Monitor Subscription Activity with the Azure Activity Log

The Azure Activity Log is a subscription log that provides insight into subscription-level events that have occurred in Azure. This includes a range of data, from Azure Resource Manager operational data to updates on Service Health events. The Activity Log was previously known as “Audit Logs” or “Operational Logs,” since the Administrative category reports control-plane events for your subscriptions. Using the Activity Log, you can determine the ‘what, who, and when’ for any write operations (PUT, POST, DELETE) taken on the resources in your subscription. You can also understand the status of the operation and other relevant properties. The Activity Log does not include read (GET) operations or operations for resources that use the Classic/"RDFE" model.

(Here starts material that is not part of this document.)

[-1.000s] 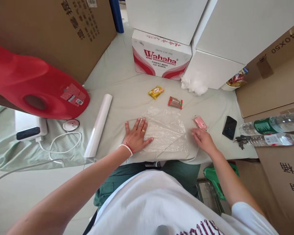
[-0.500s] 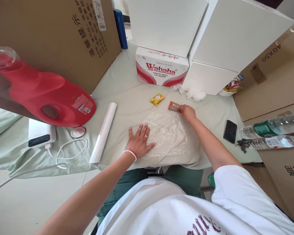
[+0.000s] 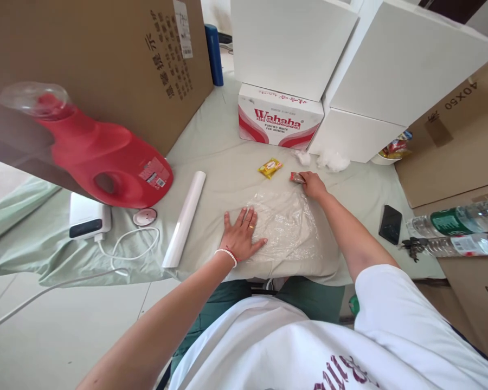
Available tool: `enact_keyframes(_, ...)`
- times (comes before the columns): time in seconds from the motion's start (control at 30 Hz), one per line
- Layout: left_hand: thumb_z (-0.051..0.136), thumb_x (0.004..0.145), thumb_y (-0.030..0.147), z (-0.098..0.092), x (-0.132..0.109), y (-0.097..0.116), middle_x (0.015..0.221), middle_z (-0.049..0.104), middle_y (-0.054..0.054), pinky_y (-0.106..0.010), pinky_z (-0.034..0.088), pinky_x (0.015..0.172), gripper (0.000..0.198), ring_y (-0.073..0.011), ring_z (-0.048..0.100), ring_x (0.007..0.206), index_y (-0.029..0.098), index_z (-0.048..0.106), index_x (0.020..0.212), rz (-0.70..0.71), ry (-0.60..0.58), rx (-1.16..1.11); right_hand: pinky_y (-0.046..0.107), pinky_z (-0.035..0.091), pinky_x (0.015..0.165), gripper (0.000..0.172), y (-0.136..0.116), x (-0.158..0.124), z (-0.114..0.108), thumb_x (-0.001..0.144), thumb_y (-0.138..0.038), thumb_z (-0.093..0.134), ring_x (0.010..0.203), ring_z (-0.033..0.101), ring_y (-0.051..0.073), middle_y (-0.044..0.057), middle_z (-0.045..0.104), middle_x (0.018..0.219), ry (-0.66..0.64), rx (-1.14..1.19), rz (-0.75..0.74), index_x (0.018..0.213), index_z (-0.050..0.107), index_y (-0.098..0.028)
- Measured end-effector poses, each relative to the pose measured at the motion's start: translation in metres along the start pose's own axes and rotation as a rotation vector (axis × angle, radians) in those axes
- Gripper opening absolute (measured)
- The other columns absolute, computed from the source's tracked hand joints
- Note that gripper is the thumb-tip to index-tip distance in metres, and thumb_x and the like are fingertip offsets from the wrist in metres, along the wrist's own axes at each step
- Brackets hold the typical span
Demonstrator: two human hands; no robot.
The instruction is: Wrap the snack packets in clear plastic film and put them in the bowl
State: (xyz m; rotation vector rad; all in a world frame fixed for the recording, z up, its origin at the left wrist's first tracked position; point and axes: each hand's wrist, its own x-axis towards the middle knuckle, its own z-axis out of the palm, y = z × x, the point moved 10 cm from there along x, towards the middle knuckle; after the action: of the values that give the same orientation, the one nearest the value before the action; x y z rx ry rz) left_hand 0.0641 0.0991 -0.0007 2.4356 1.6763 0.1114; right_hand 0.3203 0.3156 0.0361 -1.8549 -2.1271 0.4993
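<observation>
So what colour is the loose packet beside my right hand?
The packet is yellow, best seen in head view.

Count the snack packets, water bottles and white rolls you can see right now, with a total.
Snack packets: 2 (yellow packet; red-brown packet, in the fingers of the right hand)
Water bottles: 2 (upper bottle; lower bottle)
White rolls: 1 (white roll)
Total: 5

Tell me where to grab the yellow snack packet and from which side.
Pinch the yellow snack packet across its narrow width, mid-length, from straight above. It lies flat and slantwise on the green sheet, apart from everything, so likely only top and edges are reachable. The right hand is nearest.
</observation>
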Motion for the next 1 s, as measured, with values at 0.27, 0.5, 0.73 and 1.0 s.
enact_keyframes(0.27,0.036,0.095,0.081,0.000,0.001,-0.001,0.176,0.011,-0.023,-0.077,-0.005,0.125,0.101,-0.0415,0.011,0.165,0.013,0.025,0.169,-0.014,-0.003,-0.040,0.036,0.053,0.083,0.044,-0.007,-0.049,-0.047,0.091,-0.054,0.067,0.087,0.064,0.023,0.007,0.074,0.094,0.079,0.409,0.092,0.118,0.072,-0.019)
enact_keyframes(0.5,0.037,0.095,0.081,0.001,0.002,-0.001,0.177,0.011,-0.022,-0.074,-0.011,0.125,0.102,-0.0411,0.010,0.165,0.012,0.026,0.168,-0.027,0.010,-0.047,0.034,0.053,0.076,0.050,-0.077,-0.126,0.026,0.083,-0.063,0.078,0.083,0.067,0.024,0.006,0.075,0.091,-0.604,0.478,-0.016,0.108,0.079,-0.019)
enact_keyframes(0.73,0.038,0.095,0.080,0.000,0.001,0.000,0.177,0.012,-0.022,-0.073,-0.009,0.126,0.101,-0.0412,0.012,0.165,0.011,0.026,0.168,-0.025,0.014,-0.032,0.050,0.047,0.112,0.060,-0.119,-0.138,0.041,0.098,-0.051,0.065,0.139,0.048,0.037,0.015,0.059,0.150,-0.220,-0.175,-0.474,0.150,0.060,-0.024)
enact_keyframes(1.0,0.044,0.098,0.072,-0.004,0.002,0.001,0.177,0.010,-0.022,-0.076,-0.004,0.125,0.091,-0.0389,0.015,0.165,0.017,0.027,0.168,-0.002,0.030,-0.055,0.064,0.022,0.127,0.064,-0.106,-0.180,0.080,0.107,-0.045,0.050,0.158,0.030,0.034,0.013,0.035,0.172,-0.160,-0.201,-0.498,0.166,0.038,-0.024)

Activity Logs vs other types of logs

Figure 1: Activity Logs vs other types of logs

The Activity Log differs from Diagnostic Logs. Activity Logs provide data about the operations on a resource from the outside (the "control plane"). Diagnostics Logs are emitted by a resource and provide information about the operation of that resource (the "data plane").

Warning

The Azure Activity Log is primarily for activities that occur in Azure Resource Manager. It does not track resources using the Classic/RDFE model. Some Classic resource types have a proxy resource provider in Azure Resource Manager (for example, Microsoft.ClassicCompute). If you interact with a Classic resource type through Azure Resource Manager using these proxy resource providers, the operations appear in the Activity Log. If you interact with a Classic resource type outside of the Azure Resource Manager proxies, your actions are only recorded in the Operation Log. The Operation Log can be browsed in a separate section of the portal.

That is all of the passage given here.